Petaluma couple turns former hoarder house into stunning vintage Victorian
When Madeline Backman first walked into the old Victorian house in Petaluma, she was overcome by the same feeling she had when she first met her husband, Daniel. Some would call it love at first sight, or a sixth sense that this was The One.
“It just felt like this is where we were supposed to be. This is our house,” she said about the 1600-square-foot house on B Street, a mysterious diamond in the rough almost completely hidden behind overgrowth. “It felt immediately perfect even though it wasn’t at all perfect.”
Imperfect would be putting it delicately.

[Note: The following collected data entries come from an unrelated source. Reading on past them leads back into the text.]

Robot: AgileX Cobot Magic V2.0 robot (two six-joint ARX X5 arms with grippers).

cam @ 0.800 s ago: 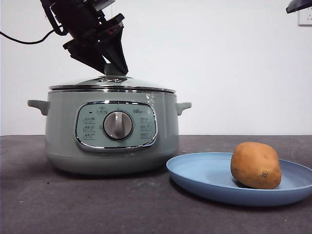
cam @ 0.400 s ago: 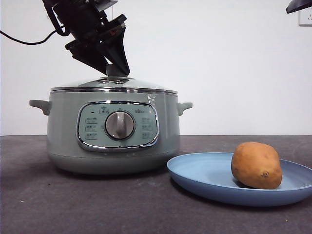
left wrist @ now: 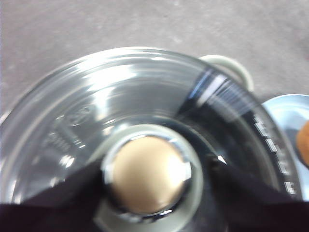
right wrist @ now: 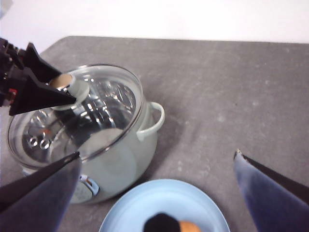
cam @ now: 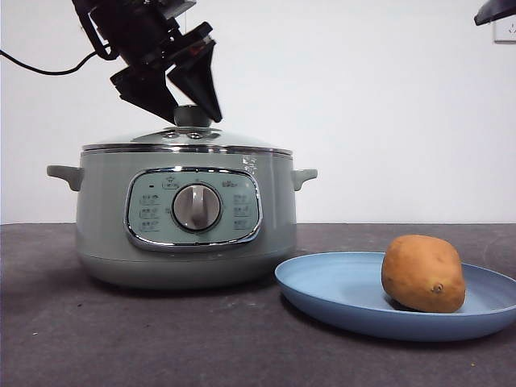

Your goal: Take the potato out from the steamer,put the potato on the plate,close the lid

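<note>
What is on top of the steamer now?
The glass lid sits on the steamer, and the left gripper has its jaws open around the lid's knob. Glare on the glass hides the inside.

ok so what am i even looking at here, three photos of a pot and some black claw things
This is a two-armed robot at a dark grey table, photographed at one moment by three cameras. One sits low at the table's edge; the other two ride on the arms' wrists.

The round sage-green electric steamer has its chrome-rimmed glass lid on. The left hand has a black jaw on either side of the lid's green, chrome-topped knob; whether they are pressing on it is unclear.

Beside the steamer, a golden-brown oval potato lies on a shallow light-blue plate.

The right hand hangs above, jaws open, holding nothing.
</note>
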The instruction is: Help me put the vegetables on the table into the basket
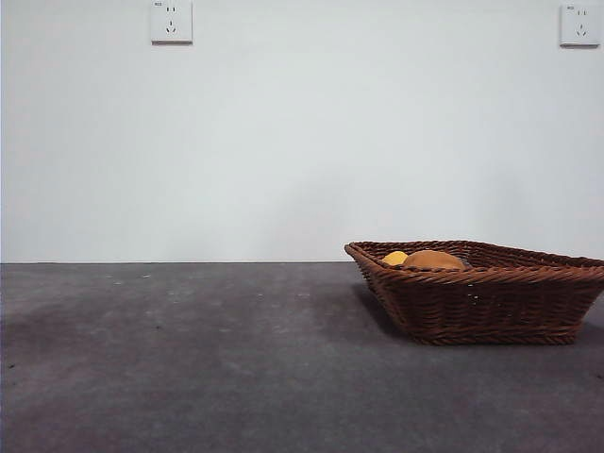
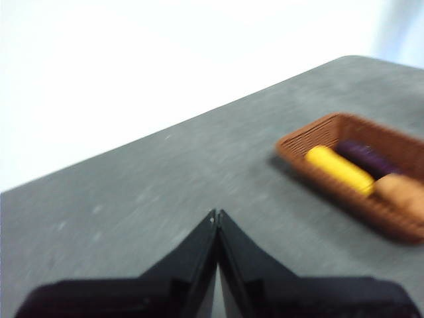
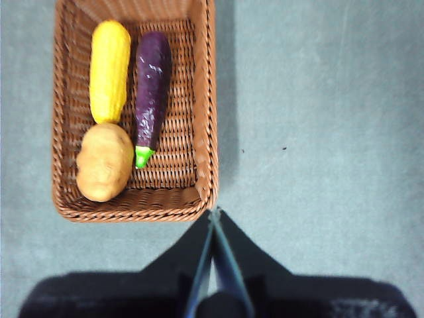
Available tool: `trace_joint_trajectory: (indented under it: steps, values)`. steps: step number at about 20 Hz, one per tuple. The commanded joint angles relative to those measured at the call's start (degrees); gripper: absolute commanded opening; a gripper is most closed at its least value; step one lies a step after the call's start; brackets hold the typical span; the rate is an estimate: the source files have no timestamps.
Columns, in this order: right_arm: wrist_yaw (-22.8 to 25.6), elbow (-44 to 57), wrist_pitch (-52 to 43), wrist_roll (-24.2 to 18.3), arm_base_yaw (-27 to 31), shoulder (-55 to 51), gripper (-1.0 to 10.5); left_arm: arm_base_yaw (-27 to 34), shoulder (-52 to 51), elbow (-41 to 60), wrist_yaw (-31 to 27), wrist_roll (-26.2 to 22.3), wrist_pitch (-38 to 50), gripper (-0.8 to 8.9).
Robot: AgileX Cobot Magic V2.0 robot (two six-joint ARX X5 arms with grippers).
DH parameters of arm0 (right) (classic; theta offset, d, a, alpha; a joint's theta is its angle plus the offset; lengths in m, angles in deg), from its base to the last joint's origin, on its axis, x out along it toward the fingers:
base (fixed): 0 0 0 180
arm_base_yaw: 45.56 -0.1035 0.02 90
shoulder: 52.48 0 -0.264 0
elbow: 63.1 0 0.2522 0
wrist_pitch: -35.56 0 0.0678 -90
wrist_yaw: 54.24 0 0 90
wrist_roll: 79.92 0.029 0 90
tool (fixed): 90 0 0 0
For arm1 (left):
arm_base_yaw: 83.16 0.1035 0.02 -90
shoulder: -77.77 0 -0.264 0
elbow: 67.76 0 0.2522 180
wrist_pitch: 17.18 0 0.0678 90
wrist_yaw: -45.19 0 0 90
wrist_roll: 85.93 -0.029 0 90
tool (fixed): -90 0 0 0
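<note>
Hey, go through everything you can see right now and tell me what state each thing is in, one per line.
potato: lying in the basket, beside the corn cob's end
corn cob: lying flat in the basket
eggplant: lying in the basket alongside the corn cob
basket: upright on the table, holding all three vegetables
left gripper: jaws shut, empty, above the table
right gripper: jaws shut, empty, beside the basket
</note>
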Motion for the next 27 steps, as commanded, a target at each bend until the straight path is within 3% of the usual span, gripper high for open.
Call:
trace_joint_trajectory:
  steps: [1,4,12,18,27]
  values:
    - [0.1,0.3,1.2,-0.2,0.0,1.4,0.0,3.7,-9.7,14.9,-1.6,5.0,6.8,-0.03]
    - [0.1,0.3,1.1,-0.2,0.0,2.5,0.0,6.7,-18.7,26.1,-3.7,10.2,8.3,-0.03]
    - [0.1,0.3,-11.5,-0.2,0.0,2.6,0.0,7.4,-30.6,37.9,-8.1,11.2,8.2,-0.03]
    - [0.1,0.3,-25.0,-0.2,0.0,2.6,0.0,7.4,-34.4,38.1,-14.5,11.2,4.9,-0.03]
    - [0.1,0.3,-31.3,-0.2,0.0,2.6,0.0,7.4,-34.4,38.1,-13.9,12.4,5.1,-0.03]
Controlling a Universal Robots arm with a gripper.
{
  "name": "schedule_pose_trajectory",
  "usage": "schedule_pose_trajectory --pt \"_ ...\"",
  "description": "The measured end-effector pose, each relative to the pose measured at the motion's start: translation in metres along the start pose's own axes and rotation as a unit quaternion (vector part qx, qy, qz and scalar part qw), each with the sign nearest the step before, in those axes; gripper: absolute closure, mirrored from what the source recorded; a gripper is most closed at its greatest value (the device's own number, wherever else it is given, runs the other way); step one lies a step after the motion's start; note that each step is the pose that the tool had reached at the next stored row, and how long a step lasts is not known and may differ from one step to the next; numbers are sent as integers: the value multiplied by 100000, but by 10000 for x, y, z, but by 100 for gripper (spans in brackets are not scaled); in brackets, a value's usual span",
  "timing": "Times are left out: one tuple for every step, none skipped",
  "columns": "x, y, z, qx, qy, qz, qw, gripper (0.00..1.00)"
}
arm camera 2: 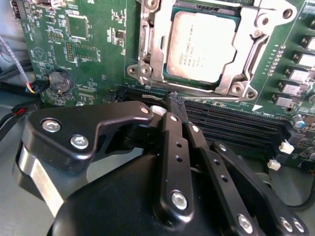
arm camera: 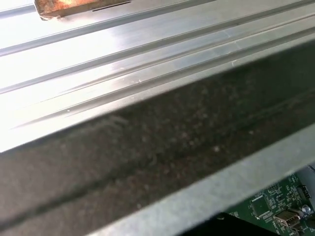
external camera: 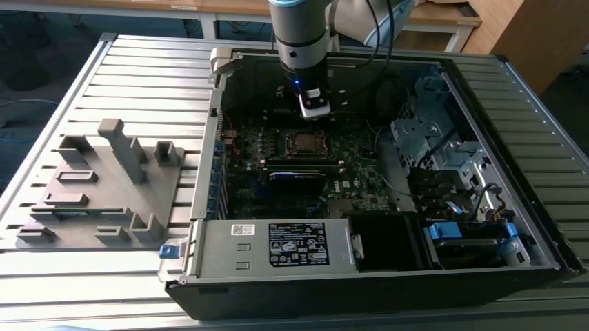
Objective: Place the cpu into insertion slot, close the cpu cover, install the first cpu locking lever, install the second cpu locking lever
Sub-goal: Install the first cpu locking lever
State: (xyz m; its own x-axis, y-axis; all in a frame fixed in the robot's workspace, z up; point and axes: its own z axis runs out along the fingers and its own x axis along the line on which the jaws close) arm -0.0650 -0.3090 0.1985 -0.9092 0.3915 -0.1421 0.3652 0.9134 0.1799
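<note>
The cpu (arm camera 2: 204,46), a flat silver-grey square, lies in the insertion slot (external camera: 302,143) on the green motherboard (arm camera 2: 93,49) inside the open computer case. The cpu cover (arm camera 2: 153,54), a silvery frame with a square window, lies flat around it. My gripper (arm camera 2: 174,100) hovers just beside the socket, over the black memory slots. Its black fingers (arm camera 2: 170,147) are shut together with nothing between them. In the exterior view my gripper (external camera: 315,114) hangs from the arm just behind the socket, a little above the board.
Long black memory slots (arm camera 2: 236,123) run beside the socket, and a coin battery (arm camera 2: 60,81) sits further off. The case walls (external camera: 216,138), a power supply (external camera: 276,245) and a drive cage (external camera: 432,138) ring the board. A grey fixture block (external camera: 101,186) stands at the exterior view's left.
</note>
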Motion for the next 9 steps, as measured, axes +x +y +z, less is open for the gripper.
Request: schedule_pose_trajectory --pt "0 0 1 -17 6 47 100000 89" --pt "0 0 2 -31 5 77 100000 89" --pt "1 0 4 -50 3 103 100000 89" --pt "2 0 6 -69 6 121 100000 89" --pt "2 -1 7 -115 27 138 100000 89" --pt "4 -1 8 -212 66 167 100000 89" --pt "5 -2 9 -321 109 198 99999 89" --pt "7 -2 10 -457 166 232 99999 89" --pt "8 -2 12 -570 206 255 99998 89"
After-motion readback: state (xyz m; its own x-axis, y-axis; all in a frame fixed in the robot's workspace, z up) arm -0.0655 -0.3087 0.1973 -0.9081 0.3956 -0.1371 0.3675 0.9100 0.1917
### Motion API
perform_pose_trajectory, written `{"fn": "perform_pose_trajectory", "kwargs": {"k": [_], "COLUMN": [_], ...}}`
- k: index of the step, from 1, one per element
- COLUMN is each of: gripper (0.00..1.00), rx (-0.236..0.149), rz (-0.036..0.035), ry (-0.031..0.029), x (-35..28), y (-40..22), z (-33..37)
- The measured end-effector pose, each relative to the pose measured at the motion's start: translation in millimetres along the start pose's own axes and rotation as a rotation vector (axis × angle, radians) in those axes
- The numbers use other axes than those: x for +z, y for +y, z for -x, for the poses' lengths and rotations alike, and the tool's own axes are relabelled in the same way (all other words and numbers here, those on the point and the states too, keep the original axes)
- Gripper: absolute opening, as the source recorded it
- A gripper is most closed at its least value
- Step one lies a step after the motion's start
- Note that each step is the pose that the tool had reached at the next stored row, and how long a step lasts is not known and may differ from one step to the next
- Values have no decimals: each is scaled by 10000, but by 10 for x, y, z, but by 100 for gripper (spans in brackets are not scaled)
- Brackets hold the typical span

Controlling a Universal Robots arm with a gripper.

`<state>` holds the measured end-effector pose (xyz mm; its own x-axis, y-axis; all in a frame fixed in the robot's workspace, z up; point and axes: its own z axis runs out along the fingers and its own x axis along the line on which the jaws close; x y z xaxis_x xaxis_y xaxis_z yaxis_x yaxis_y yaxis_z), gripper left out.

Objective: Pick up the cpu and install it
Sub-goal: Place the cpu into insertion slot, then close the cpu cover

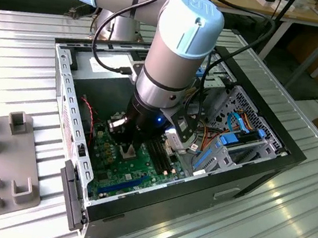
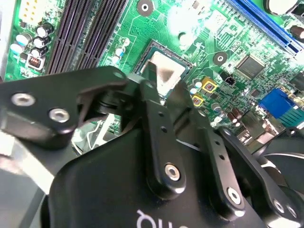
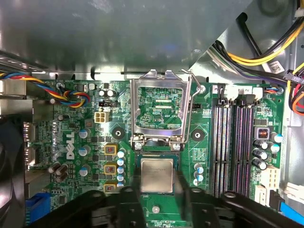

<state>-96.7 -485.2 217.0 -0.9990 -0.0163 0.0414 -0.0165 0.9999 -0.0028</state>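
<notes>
While socket frame [image 3: 161,102] is standing open, gripper [image 3: 157,184] is holding cpu [image 3: 156,173] beside its hinge, jaws narrow; seating possibly unfinished, frame unlatched.

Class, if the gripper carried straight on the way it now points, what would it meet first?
Probably the cpu, the pale square directly ahead of the gripper on the green motherboard; depth is unclear, so they may already touch.
</notes>
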Motion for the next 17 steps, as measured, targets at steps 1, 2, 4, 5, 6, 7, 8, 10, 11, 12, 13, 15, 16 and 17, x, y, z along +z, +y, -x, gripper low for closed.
{"fn": "perform_pose_trajectory", "kwargs": {"k": [1, 2, 4, 5, 6, 7, 8, 10, 11, 12, 13, 15, 16, 17], "gripper": [34, 28, 16, 16, 16, 11, 11, 11, 11, 11, 11, 11, 11, 11], "rx": [0, -1, 0, 0, 0, 0, 0, 0, 0, 0, 0, -1, 0, 0], "rz": [1, 0, 0, 0, 0, -1, 0, 0, 0, 0, 0, 0, 0, 1], "ry": [1, 1, 3, 3, 4, 4, 5, 6, 8, 8, 24, 41, 42, 43], "x": [0, 0, -1, -1, -1, -1, -1, -2, -2, -2, -5, -9, -10, -10], "y": [0, 0, 0, 0, 0, 0, 0, 0, 0, 0, 0, 0, 0, 0], "z": [0, 0, 0, 0, 0, 0, 0, 0, 0, 0, 0, -1, 0, -1]}}
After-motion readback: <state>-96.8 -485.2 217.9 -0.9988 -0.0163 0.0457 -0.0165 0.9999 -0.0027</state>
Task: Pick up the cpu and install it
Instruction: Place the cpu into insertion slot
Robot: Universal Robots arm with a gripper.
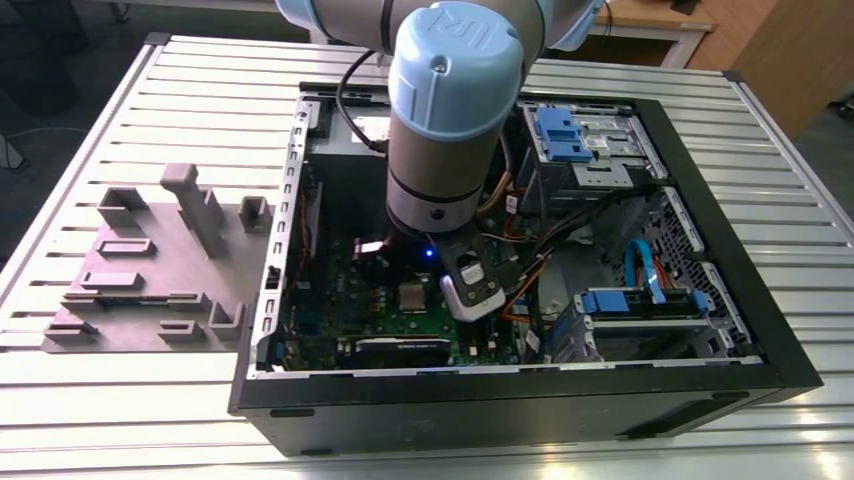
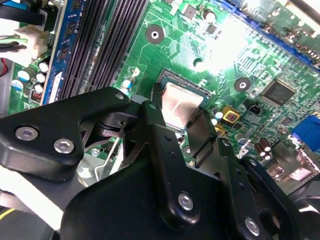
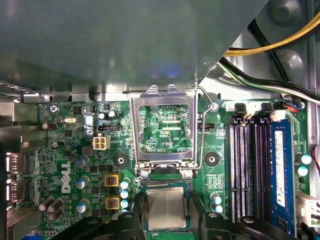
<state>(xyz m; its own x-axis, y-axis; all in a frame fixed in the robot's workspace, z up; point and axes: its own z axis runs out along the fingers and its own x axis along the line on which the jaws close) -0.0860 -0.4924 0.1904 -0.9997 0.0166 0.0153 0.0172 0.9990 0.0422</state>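
I see the cpu (image 3: 166, 207) lying in the open socket near the middle of the motherboard (image 3: 65, 150), with the load frame (image 3: 165, 157) swung back towards the case wall. The gripper (image 3: 166, 225) straddles it, jaws narrow along 2 opposite edges; whether they clamp it I cannot tell. My worry is that if the chip sits skewed, a downward push could bend socket pins, and a sideways drag on lifting could unseat it.

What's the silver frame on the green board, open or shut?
Open: in the first wrist view the silver frame is flipped back, leaving the cpu uncovered.
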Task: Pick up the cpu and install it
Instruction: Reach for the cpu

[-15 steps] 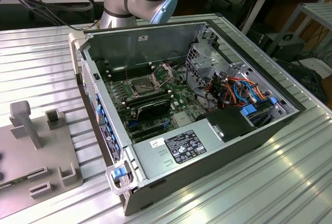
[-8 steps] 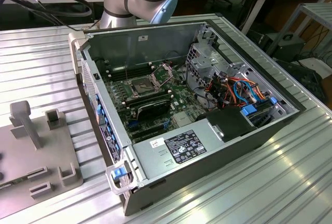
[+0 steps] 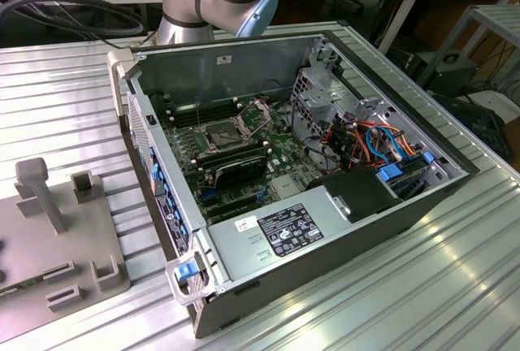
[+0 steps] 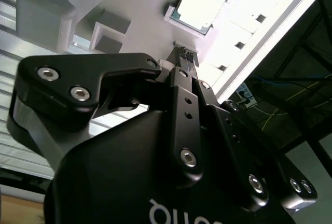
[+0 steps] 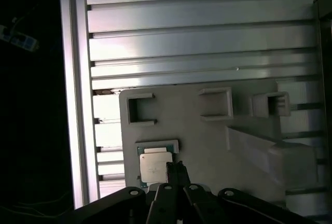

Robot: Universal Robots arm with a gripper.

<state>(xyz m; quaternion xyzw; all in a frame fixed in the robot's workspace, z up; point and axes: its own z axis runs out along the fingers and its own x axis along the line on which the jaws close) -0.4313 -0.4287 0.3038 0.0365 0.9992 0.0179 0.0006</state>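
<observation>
On the exterior view's left lies a grey fixture plate (image 3: pixel 89 233). In the first wrist view the cpu (image 5: pixel 154 166) rests flat in a corner nest on it (silvery top up). The gripper (image 5: pixel 176 169) hangs just beside the chip, fingers pressed together. Rightward, the open computer case (image 3: pixel 227 67) holds a power supply (image 3: pixel 248 263) bearing a printed label (image 3: pixel 284 229).

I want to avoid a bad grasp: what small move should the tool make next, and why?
Probably shift sideways to centre over the cpu, which lies in its grey holder; the tool hangs shut over its edge, holding nothing.
</observation>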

The house was crammed with furniture and other stuff, only a tiny fraction of what had been in the house before it went on the market, the seller’s agent told them. The previous owner was a hoarder and had 13 cats that had left calling cards everywhere.
But the Backmans, maybe two months away from their wedding, were blind to the flaws.
“We saw high ceilings. And we saw an awesome, huge kitchen and three bedrooms and two bathrooms, and it was like, ‘This is it,’” Daniel said.
When the Backmans set out to find their first nest, they knew several things for sure. They wanted it to be in Petaluma. They wanted it to be old. They wanted it to be on the west side, within walking distance of downtown. And they wanted it to have three bedrooms, two baths and a light and open feeling.
It took imagination, will and more than 18 months of hard work and discomfort to turn their new house into the comfortable family home it is today. And while the restoration was underway, son Levi, now 1, was born.
Although the house, built in 1895 on the desirable west side, had been priced to sell at $500,000, a bidding war fueled by investors looking to clean it up and flip it bumped it up to $601,000. But the owner, who had lived there for 26 years, took a liking to the Backmans, who promised to love, honor and cherish her house. They even wrote a clause into their contract promising not to disturb a large black spider that had taken up residence in the kitchen and that the owner had implored the new occupant to care for in a note they found.
They established a rapport with the owner from the first day, stopping by to meet with her personally.
“She knew the flippers would be after the place. She liked the idea of knowing the people and knowing that what she added would be preserved,” Daniel said.
They also bonded with the owner over their mutual attraction to all things tropical. The large kitchen in the back of the house had tropical details, like a tin ceiling with a palm front design that Madeline loved.
They wound up having to replace the ceiling with something similar, but kept and added to the marble counters and papered the walls with a reproduction of the hip-again bold green banana leaf “Martinique” wallpaper designed by Don Loper for The Beverly Hills Hotel in 1942.
The Blackmans moved in to chaos less than two weeks before their wedding in October 2013.
“We knew it would be competitive,” said Daniel, an architect who recently joined TLCD Architecture in Santa Rosa. “But it was also funny to watch other young people like us walk in and then walk out in less than five minutes thinking, ‘No way.’ It was not for everybody.”
If it weren’t for the miracle of the heater they never could have qualified for a loan.
“The listing ad said it had a new heater. But it was a rooftop commercial unit that wasn’t meant to sit on dirt underneath the house,” Daniel said. The heater had never been hooked up or used. So they got their contractor to rig it up just to meet the bank requirements and close escrow.
“Miraculously it worked one day,” Daniel said, “and then never worked again. It was harrowing trying to work through stuff just to get a loan.”
Once the house was theirs, they put in a whole new heating system, shivering with space heaters through the notorious cold snap of December 2013.
Even after they moved in, they were smacked with the reality of how much had to be done. The previous owner had been using the lower part of the house to store furniture, and she had regular estate sales, but the house was so full she was living in the attic. Daniel spent his first day clearing that out.
“And I spent my first day crying in the back closet while I cleaned cat pee off the floor,” Madeline said, now able to laugh at the memory.
Since the house had no functioning toilet, remodeling a bathroom was the first order of business.
“It was the first thing we did, so everything was top of the line. It felt so funny,” Daniel said .
Madeline added, “We were walking into that bathroom on cardboard because the floors were all disgusting.”